→ What you will do
Every line of the material below should be retyped exactly.

→ Data segment
──────────
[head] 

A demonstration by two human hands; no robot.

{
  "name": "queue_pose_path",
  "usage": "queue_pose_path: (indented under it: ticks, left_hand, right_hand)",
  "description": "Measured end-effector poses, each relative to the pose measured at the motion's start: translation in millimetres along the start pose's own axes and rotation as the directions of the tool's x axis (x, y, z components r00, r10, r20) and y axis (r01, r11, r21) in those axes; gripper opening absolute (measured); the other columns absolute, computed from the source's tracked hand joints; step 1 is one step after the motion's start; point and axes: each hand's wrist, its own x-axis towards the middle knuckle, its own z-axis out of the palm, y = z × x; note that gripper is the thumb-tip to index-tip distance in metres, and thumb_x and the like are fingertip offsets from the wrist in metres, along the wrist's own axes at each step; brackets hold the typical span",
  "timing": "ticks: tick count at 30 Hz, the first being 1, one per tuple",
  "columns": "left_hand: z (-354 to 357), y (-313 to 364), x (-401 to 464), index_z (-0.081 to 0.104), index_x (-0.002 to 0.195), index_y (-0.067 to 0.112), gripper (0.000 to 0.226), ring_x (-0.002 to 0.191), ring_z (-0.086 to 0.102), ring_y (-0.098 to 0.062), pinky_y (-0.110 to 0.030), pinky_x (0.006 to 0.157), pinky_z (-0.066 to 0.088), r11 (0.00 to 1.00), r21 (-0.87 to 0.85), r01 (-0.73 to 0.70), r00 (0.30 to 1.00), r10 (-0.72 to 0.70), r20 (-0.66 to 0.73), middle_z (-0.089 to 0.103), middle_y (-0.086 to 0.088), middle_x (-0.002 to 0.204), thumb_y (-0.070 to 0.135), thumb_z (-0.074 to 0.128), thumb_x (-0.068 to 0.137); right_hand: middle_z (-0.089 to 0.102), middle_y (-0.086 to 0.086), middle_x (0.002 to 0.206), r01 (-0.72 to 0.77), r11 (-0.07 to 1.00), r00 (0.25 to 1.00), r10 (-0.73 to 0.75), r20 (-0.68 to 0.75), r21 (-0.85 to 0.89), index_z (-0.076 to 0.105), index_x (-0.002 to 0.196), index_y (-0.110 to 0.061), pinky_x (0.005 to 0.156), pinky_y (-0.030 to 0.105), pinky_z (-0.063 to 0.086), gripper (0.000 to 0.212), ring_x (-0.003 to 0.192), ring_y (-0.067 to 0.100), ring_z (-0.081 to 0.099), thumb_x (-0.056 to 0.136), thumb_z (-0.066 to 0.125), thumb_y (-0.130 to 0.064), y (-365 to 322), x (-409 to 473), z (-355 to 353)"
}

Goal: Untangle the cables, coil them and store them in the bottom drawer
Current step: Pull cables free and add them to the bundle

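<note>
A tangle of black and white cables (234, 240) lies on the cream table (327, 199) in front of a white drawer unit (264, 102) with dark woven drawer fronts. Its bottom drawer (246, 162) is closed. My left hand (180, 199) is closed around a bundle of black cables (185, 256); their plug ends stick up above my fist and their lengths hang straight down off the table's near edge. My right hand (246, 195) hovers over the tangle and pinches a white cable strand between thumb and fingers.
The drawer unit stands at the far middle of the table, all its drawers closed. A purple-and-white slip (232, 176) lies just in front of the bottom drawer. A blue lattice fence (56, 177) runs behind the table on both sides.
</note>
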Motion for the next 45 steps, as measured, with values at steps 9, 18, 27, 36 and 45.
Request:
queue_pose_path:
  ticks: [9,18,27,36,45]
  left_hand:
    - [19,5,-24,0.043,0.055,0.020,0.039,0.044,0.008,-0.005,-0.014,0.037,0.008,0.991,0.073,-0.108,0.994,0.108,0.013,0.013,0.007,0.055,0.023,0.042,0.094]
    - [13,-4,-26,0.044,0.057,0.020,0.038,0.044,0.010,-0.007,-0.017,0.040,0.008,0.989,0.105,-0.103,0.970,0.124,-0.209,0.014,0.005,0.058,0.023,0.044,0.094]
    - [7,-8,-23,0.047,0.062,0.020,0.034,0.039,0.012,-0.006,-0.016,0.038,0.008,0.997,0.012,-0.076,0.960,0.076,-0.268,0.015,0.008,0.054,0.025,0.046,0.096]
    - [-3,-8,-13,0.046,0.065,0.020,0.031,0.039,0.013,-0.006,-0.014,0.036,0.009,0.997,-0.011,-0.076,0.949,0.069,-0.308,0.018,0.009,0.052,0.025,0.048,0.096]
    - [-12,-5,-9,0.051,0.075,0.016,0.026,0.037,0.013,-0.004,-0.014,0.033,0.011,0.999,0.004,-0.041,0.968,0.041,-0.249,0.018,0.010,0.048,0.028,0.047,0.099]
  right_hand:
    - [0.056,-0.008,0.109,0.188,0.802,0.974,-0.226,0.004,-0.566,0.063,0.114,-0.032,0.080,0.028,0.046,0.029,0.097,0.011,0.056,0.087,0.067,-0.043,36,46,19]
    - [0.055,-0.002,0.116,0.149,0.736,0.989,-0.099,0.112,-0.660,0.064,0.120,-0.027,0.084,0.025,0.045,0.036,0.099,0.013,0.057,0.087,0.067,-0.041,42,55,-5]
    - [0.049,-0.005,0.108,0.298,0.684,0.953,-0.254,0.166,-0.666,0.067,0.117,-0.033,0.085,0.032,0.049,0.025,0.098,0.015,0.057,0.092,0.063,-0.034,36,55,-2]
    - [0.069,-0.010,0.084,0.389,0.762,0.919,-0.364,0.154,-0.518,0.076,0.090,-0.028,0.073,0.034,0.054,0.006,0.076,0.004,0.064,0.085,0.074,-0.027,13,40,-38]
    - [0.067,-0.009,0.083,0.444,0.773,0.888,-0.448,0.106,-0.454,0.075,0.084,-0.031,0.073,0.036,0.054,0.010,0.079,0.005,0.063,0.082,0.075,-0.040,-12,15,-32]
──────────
→ Output of the exercise
[head] 

A demonstration by two human hands; no robot.

{
  "name": "queue_pose_path",
  "usage": "queue_pose_path: (indented under it: ticks, left_hand, right_hand)",
  "description": "Measured end-effector poses, each relative to the pose measured at the motion's start: translation in millimetres along the start pose's own axes and rotation as the directions of the tool's x axis (x, y, z components r00, r10, r20) and y axis (r01, r11, r21) in those axes; gripper opening absolute (measured); the other columns absolute, computed from the source's tracked hand joints; step 1 is one step after the motion's start; point and axes: each hand's wrist, its own x-axis towards the middle knuckle, its own z-axis out of the palm, y = z × x; note that gripper is the thumb-tip to index-tip distance in metres, and thumb_x and the like are fingertip offsets from the wrist in metres, along the wrist's own axes at each step; brackets hold the typical span",
  "timing": "ticks: tick count at 30 Hz, the first being 1, one per tuple",
  "columns": "left_hand: z (-354 to 357), y (-313 to 364), x (-401 to 464), index_z (-0.081 to 0.104), index_x (-0.002 to 0.195), index_y (-0.067 to 0.112), gripper (0.000 to 0.226), ring_x (-0.002 to 0.191), ring_z (-0.086 to 0.102), ring_y (-0.098 to 0.062), pinky_y (-0.110 to 0.030), pinky_x (0.006 to 0.157), pinky_z (-0.066 to 0.088), r11 (0.00 to 1.00), r21 (-0.87 to 0.85), r01 (-0.73 to 0.70), r00 (0.30 to 1.00), r10 (-0.72 to 0.70), r20 (-0.66 to 0.73), middle_z (-0.089 to 0.103), middle_y (-0.086 to 0.088), middle_x (-0.002 to 0.204), thumb_y (-0.070 to 0.135), thumb_z (-0.074 to 0.128), thumb_x (-0.068 to 0.137); right_hand: middle_z (-0.089 to 0.102), middle_y (-0.086 to 0.086), middle_x (0.002 to 0.206), r01 (-0.72 to 0.77), r11 (-0.07 to 1.00), r00 (0.25 to 1.00), r10 (-0.73 to 0.75), r20 (-0.68 to 0.75), r21 (-0.85 to 0.89), index_z (-0.076 to 0.105), index_x (-0.002 to 0.196), index_y (-0.110 to 0.061), pinky_x (0.005 to 0.156), pinky_y (-0.030 to 0.105), pinky_z (-0.063 to 0.086), gripper (0.000 to 0.212), ring_x (-0.003 to 0.192), ring_y (-0.067 to 0.100), ring_z (-0.081 to 0.099), thumb_x (-0.056 to 0.136), thumb_z (-0.066 to 0.125), thumb_y (-0.130 to 0.064), y (-365 to 322), x (-409 to 473), z (-355 to 353)"
}

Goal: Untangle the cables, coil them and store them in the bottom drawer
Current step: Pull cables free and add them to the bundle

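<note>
A tangle of black and white cables (234, 240) lies on the cream table (327, 199) in front of a white drawer unit (264, 102) with dark woven drawer fronts. Its bottom drawer (246, 162) is closed. My left hand (180, 199) is closed around a bundle of black cables (185, 256); their plug ends stick up above my fist and their lengths hang straight down off the table's near edge. My right hand (246, 195) hovers over the tangle and pinches a white cable strand between thumb and fingers.
The drawer unit stands at the far middle of the table, all its drawers closed. A purple-and-white slip (232, 176) lies just in front of the bottom drawer. A blue lattice fence (56, 177) runs behind the table on both sides.
</note>
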Motion for the next 45 steps, as measured, with values at steps 9, 18, 27, 36 and 45.
Request:
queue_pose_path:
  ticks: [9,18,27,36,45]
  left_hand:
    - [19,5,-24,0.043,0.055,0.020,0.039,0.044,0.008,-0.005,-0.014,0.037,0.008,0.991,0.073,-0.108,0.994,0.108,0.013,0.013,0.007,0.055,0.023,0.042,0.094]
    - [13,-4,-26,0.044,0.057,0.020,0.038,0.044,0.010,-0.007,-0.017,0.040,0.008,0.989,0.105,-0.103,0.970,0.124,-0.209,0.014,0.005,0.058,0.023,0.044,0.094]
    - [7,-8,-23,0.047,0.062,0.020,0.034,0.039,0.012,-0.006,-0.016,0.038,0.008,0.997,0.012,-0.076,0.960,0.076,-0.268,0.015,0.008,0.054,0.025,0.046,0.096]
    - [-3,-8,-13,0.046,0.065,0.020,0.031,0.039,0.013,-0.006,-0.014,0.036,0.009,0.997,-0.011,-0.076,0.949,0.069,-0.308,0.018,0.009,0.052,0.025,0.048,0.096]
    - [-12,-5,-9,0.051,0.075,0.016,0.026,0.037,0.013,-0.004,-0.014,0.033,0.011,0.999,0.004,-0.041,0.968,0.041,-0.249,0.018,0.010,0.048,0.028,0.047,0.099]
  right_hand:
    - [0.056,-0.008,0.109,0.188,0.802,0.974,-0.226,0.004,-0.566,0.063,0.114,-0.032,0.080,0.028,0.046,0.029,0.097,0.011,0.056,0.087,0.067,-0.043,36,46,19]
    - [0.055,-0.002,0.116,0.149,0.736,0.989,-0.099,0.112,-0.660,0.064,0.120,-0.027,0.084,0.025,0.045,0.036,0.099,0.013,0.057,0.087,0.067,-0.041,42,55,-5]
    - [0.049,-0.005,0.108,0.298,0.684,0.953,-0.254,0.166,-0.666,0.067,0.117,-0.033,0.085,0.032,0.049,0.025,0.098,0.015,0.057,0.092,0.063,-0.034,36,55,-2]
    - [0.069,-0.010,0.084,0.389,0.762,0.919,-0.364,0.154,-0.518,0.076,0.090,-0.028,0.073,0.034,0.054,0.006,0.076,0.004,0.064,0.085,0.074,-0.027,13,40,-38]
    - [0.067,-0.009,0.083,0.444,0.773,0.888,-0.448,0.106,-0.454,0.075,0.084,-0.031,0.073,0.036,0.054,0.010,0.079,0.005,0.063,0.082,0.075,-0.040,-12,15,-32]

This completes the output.